* Directions for this task
Look in the material below for the line holding "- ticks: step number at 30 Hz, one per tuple". Set it down exactly, with each later line up to and including the line holding "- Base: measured".

* The records
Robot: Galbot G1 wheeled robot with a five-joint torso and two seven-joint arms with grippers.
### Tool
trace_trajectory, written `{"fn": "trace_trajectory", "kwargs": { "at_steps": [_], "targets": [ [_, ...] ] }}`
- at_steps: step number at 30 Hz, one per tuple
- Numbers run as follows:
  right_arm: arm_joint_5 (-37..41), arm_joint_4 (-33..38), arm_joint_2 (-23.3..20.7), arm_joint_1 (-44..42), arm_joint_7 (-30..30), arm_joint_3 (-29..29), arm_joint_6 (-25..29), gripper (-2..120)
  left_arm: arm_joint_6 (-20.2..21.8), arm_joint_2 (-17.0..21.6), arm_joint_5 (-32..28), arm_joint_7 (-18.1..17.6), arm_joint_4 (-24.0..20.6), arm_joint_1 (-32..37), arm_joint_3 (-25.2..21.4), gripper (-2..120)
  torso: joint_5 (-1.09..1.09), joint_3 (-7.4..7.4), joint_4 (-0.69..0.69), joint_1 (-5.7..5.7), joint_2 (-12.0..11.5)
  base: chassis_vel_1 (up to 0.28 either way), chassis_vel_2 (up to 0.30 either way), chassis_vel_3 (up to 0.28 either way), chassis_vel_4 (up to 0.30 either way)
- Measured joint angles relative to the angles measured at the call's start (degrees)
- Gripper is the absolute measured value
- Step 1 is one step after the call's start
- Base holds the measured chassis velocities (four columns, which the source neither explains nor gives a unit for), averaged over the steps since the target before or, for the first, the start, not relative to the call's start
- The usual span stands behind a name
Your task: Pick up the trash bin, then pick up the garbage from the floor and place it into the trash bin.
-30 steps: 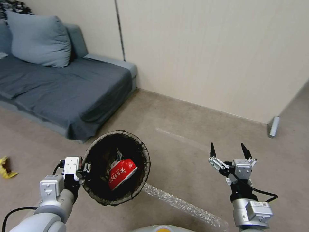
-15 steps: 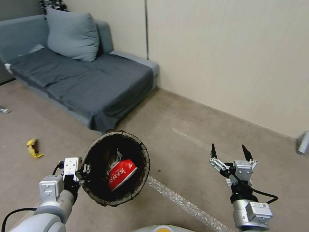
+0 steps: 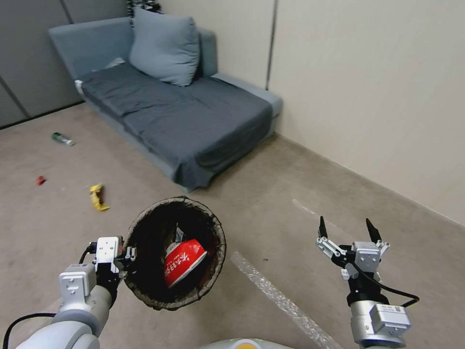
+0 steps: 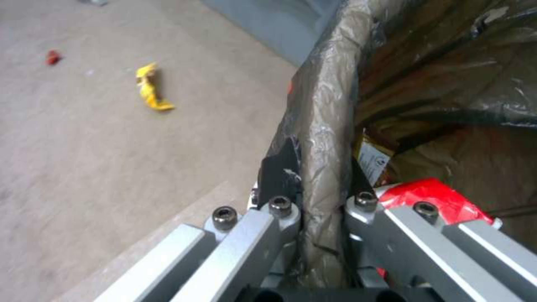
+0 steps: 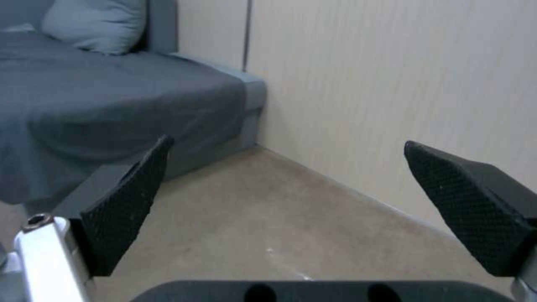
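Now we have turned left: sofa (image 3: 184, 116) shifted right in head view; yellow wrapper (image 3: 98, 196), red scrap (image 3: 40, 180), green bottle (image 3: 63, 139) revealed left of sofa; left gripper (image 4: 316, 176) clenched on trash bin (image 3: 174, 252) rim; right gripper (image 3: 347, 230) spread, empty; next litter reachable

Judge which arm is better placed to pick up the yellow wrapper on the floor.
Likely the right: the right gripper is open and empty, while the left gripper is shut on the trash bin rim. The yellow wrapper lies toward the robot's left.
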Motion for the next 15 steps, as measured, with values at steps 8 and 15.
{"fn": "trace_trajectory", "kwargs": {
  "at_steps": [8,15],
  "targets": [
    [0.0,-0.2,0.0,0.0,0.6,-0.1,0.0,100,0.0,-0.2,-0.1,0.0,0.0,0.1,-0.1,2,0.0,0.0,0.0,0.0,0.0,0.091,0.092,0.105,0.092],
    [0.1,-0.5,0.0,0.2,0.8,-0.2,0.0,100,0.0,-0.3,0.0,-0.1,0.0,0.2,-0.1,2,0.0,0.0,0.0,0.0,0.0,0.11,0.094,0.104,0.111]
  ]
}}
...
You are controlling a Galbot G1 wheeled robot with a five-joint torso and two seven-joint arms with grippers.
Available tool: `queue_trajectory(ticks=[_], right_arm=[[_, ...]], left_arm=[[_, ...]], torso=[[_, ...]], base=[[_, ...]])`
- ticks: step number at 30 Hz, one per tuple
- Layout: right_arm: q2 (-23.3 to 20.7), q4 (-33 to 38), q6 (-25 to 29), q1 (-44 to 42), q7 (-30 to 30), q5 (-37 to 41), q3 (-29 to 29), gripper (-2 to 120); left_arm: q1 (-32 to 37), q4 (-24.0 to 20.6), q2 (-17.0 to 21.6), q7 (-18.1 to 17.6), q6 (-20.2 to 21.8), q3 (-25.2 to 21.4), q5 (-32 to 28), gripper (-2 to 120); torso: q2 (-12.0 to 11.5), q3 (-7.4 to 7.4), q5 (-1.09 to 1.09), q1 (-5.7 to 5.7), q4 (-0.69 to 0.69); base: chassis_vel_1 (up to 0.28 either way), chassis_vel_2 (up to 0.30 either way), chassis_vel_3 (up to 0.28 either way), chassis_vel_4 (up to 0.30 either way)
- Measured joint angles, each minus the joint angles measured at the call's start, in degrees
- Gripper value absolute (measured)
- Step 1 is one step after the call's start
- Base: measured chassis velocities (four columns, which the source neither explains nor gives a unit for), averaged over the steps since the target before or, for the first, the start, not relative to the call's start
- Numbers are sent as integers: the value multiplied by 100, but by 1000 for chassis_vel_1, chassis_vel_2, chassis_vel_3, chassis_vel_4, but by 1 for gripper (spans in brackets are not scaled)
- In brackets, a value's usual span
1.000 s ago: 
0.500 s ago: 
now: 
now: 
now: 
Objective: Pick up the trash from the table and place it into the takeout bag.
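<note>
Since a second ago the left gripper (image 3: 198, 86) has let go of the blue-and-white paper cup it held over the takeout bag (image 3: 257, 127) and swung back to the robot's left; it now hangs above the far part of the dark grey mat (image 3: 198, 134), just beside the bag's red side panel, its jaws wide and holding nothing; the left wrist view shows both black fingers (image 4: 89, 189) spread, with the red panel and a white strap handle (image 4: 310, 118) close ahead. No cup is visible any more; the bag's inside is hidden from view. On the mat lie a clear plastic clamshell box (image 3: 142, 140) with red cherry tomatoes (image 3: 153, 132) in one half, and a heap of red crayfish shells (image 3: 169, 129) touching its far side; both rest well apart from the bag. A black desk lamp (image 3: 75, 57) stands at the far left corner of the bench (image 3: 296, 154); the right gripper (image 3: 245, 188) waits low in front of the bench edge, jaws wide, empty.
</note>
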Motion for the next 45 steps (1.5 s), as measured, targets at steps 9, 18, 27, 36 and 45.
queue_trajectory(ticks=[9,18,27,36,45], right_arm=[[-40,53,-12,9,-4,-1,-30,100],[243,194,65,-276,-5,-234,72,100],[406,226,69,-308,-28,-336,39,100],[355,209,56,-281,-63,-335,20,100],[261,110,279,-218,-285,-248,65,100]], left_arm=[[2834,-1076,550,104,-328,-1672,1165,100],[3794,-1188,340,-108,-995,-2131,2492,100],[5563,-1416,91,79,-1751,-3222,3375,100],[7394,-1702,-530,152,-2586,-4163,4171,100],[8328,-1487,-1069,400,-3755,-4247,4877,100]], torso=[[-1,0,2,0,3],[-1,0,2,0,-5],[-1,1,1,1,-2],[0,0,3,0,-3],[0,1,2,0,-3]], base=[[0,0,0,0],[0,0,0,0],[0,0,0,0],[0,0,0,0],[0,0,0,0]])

* Response to this task
- ticks: step number at 30 Hz, one per tuple
- Layout: right_arm: q2 (-23.3 to 20.7), q4 (-33 to 38), q6 (-25 to 29), q1 (-44 to 42), q7 (-30 to 30), q5 (-37 to 41), q3 (-29 to 29), gripper (-2 to 120); left_arm: q1 (-32 to 37), q4 (-24.0 to 20.6), q2 (-17.0 to 21.6), q7 (-18.1 to 17.6), q6 (-20.2 to 21.8), q3 (-25.2 to 21.4), q5 (-32 to 28), gripper (-2 to 120); torso: q2 (-12.0 to 11.5), q3 (-7.4 to 7.4), q5 (-1.09 to 1.09), q1 (-5.7 to 5.7), q4 (-0.69 to 0.69); base: chassis_vel_1 (up to 0.28 either way), chassis_vel_2 (up to 0.30 either way), chassis_vel_3 (up to 0.28 either way), chassis_vel_4 (up to 0.30 either way)
- Measured joint angles, each minus the joint angles measured at the call's start, in degrees
- Gripper value absolute (measured)
- Step 1 is one step after the call's start
- Base: measured chassis velocities (four columns, which the source neither explains nor gives a unit for), averaged over the steps since the target before or, for the first, the start, not relative to the call's start

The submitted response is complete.